(EXERCISE DIRECTIONS) Return a copy of every line in the data below that contains "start".

(DATA PROVIDED)

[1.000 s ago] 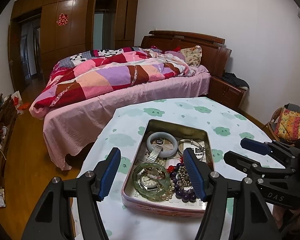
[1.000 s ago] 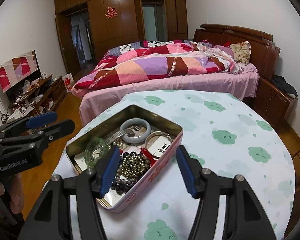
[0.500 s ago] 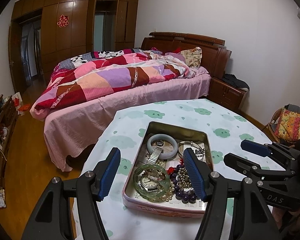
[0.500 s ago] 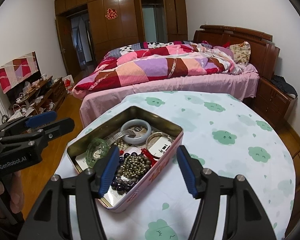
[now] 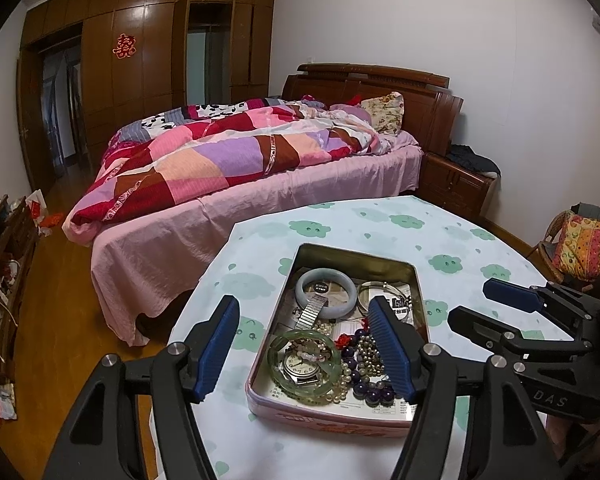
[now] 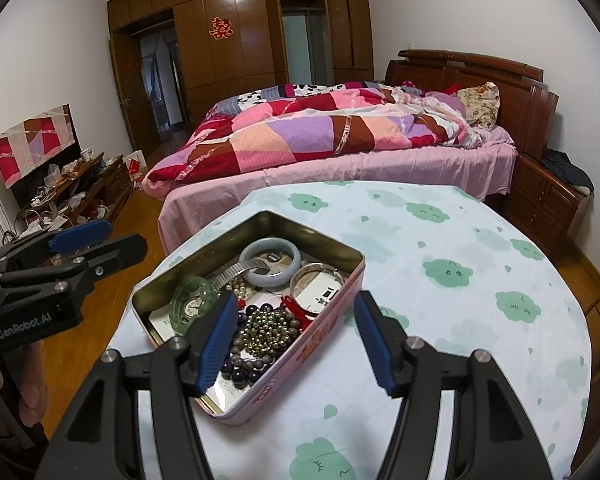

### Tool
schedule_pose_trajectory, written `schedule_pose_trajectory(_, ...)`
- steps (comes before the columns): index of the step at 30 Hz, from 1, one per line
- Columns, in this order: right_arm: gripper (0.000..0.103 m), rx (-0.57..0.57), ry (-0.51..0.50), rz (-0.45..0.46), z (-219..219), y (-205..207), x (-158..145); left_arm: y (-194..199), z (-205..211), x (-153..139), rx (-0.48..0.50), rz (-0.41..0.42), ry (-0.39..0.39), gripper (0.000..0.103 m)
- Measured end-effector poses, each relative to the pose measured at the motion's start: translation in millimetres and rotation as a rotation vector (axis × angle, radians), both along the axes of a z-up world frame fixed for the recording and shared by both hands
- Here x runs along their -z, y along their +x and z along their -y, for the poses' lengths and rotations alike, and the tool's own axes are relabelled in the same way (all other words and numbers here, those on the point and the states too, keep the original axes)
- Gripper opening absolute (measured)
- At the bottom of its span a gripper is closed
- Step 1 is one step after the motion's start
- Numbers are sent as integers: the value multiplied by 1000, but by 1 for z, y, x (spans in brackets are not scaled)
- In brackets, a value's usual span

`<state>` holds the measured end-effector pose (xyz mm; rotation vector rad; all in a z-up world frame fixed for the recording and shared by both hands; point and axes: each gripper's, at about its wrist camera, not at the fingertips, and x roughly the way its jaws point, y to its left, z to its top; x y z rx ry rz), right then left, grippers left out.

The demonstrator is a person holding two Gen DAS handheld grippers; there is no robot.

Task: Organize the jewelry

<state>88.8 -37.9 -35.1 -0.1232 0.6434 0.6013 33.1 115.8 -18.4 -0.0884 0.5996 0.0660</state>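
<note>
Bedroom behind, cloud-print counter [image 5: 384, 220] ahead, where the open tin [image 6: 324, 322] of tangled jewelry sits under both my empty grippers, left gripper [image 5: 306, 350] jaws just widening, right gripper [image 6: 294, 338] jaws apart; I'd take the stiff, slick, breakable green bangle [image 5: 305, 360] across its rim, not the slithery beads [image 6: 266, 328].

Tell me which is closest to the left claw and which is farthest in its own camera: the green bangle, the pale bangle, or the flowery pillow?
1. Green bangle: near end of the tin, between the left claw's fingers.
2. Pale bangle: far end of the tin.
3. Flowery pillow: on the bed by the headboard.
</note>
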Motion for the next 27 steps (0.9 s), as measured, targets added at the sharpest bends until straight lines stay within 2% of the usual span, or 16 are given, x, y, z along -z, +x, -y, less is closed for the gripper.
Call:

(WRITTEN SOLUTION)
- Measured end-effector poses, each relative to the pose measured at the motion's start: translation in millimetres and rotation as a rotation vector (axis × angle, radians), both along the axes of a z-up world frame fixed for the recording and shared by both hands
- Step 1 is one step after the motion's start

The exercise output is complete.